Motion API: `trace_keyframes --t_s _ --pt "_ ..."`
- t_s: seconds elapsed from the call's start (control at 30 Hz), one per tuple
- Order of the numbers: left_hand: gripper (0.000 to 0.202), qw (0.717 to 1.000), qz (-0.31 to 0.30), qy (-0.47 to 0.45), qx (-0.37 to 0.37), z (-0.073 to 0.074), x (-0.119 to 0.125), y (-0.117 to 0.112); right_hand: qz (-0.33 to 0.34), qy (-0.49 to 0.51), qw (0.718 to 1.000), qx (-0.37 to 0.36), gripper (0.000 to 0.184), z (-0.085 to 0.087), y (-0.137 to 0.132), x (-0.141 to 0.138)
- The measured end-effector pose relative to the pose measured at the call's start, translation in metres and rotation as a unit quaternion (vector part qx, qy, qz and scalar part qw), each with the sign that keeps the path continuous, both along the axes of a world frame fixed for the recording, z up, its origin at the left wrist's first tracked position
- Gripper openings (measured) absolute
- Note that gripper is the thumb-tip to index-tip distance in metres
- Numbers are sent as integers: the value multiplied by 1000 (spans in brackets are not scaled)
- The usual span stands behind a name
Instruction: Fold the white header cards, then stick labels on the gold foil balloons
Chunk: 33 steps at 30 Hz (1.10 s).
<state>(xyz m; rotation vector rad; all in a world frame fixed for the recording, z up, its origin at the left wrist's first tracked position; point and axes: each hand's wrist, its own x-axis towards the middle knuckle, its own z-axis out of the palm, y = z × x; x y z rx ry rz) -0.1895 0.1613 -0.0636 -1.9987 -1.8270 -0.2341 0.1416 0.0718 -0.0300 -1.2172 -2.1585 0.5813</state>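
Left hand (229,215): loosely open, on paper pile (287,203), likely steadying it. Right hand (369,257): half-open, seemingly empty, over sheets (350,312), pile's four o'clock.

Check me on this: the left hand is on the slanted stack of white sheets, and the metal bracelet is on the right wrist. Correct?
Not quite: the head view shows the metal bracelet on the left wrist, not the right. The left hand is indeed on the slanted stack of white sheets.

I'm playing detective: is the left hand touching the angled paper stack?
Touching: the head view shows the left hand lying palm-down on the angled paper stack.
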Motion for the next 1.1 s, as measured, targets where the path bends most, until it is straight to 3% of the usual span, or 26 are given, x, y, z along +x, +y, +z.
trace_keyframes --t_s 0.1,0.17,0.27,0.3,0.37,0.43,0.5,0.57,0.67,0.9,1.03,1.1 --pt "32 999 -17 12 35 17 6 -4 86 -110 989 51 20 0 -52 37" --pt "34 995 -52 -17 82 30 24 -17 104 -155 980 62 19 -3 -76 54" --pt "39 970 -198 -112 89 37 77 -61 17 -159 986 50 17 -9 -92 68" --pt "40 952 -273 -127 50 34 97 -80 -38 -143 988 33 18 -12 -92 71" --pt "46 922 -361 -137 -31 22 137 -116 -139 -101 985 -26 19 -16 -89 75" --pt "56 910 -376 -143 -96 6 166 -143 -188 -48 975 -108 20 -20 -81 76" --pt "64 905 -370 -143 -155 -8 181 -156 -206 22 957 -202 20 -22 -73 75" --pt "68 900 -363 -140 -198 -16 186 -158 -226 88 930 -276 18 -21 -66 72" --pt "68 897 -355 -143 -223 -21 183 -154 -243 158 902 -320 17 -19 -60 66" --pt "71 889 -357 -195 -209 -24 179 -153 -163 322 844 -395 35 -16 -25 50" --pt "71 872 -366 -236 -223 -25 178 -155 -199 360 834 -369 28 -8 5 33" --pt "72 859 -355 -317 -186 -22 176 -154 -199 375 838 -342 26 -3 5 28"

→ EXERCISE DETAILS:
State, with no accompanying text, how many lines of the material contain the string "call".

→ SOLUTION FOR THIS EXERCISE:
2